Monday, July 21, 2008
I am 19 years old. I just went through a rather unpleasant transfer process from my previous college to another. With an eye toward staying in California, I applied to four UC campuses and a few state schools, as well as Claremont Mckenna. I won't go into boring detail, but at one point, I had been accepted nowhere due to one untransferrable (and required) math class, and things were looking pretty grim. According to the media, I was another good student caught up in the "bubble": a record breaking number of qualified kids seeking admission to the same handful of elite schools. Had a great injustice been done to me?

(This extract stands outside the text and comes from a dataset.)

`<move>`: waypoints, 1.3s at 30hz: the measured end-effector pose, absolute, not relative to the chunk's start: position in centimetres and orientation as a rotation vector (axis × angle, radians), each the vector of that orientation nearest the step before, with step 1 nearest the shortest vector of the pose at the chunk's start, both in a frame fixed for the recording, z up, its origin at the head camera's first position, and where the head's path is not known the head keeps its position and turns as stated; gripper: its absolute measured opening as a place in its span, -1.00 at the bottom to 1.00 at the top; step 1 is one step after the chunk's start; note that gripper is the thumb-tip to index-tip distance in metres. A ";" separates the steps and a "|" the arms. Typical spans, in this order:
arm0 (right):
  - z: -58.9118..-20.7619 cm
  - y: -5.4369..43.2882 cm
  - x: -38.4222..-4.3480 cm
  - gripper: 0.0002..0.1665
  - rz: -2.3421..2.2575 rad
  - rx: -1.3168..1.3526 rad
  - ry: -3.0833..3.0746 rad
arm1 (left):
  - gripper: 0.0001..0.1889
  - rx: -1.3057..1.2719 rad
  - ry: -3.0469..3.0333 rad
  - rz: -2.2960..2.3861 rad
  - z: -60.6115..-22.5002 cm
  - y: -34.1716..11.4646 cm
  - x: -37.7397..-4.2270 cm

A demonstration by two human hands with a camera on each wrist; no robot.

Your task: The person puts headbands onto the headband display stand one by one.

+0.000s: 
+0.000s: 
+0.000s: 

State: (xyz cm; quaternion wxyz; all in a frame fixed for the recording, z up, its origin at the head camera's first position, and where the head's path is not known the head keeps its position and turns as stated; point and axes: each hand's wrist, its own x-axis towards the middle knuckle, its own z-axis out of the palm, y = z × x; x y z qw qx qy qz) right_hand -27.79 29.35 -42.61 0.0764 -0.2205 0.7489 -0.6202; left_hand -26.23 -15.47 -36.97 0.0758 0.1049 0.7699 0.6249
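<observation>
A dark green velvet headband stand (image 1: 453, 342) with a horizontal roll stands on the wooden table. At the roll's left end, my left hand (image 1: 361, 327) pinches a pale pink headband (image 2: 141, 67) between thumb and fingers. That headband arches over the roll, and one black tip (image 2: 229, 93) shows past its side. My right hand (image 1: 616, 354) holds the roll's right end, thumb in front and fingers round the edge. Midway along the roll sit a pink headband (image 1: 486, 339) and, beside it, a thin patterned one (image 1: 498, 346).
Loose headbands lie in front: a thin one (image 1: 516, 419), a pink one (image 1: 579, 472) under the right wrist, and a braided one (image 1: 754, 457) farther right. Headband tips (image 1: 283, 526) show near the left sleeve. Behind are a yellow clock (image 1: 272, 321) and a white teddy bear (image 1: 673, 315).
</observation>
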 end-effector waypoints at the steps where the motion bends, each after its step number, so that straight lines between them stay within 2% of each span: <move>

I take a pretty keen interest in college news, and of late, I've noticed a whole lot of handwringing over the competitive storm that has swept over America's elite and not-so-elite campuses. Harvard is accepting basically no one, including baby Nobel Prize winners and valedictorian quadriplegics with big sad eyes. Same goes for the other Ivies, and things aren't looking much better at the UC campuses, Stanford, or any of the other big name schools. Even schools that were formerly considered backwaters are now seeing hordes of applicants and cutthroat competition. Kids that would in the past be considered young Future Captains of Industry are being left out in the cold or even being forced to go to community college.
What's a soccer mom to do to get her decidedly Above Average little Blaire or Taylor into an Ivy League school? (Another aspect of my generation: we are unable to do anything for ourselves, being transformed into compliant video game playing rag dolls by our very loving parents. But at least we have plenty of Self Esteem!)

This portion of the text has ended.